Just wanted to offer a patient perspective. I've had radiation to the chest and to the tumour but I've only once had pain. It was intense but lasted only about ten minutes, and was a one-off. I'd also strongly endorse Dr West's point that radiation takes a while to kick in (and then goes on kicking for weeks after the actual treatment has ended).
Did I make this up or did your mother have radiation before? Perhaps a signature might be helpful for the doctors. If it's at all encouraging, the targeted radiation I received was helpful in shrinking the tumour and relieving symptoms. Best of luck to your mother.

shinbo
Reply To: Pain from palliative chest radiation typical?

Thank you for your replies. I'm not exactly sure what's going on with my mother's case. the day after radiation she felt nothing, but the next day she felt discomfort and pain.

Everything that I read so far suggests this is not the typical case for radiotherapy, especially after just one session.

Dr West, to get further clarity on your answer about maximum radiation, is there a "lifetime" maximum amount of radiation a person can get to a single spot? for example, if a patient currently gets a max dose of radiation, is it possible to come back to the same spot with more radiation a year or two later (maybe with a different type of radiotherapy) Or is it once you hit that max limit, you are cut off from radiation to that spot?

Dan

catdander
Reply To: Pain from palliative chest radiation typical?

I will contact a doctor to answer your shinbo.

I hope your mother will feel better soon soon,
Janine

Dr West
Reply To: Pain from palliative chest radiation typical?
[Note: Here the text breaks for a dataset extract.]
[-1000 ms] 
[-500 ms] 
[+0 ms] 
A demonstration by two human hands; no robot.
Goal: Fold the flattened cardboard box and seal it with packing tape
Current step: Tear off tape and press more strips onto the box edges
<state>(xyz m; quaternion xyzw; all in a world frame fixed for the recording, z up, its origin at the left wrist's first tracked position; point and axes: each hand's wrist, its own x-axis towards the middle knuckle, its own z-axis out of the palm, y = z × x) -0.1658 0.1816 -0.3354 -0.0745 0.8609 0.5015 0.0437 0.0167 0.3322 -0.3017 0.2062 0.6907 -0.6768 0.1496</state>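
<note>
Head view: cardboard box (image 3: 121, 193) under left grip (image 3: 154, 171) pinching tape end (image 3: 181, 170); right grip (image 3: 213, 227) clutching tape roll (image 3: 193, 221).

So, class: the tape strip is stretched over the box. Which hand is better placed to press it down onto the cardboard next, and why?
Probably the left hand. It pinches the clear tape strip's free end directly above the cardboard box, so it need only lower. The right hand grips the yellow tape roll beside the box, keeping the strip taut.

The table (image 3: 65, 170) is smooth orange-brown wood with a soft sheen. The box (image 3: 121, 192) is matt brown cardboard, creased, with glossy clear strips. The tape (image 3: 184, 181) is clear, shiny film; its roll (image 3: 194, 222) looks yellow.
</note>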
The answer is that it's a matter of judgment. There are general guidelines for different areas, but in certain cases, when there are no alternatives, some radiation oncologists may consider exceeding those guidelines. This really depends on the exact situation and location, so you'd need to speak to a radiation oncologist directly evaluating the specifics of the case.

For all intents and purposes, there are no absolutely inviolable rules in cancer treatment.

-Dr. West

+++++++++++++++++++++++++
Dr. Howard (Jack) West
Medical Oncologist
City of Hope Cancer Center
Duarte, CA

Founder & President
Global Resource for Advancing
Cancer Education

Dr Gadgeel
Reply To: Pain from palliative chest radiation typical?

The only thing I can add to what Dr. West has said is that sometimes there could be esophageal (food pipe) irritation from radiation to the chest, if a significant length of the esophagus is in the radiation field. This also is unlikely to occur after 1-2 days of radiation.

If the patient has any history of gastritis, reflux then it would be worthwhile to start on a drug like Prilosec. The radiation doctor should be able to determine if esophageal irritation is a possibility.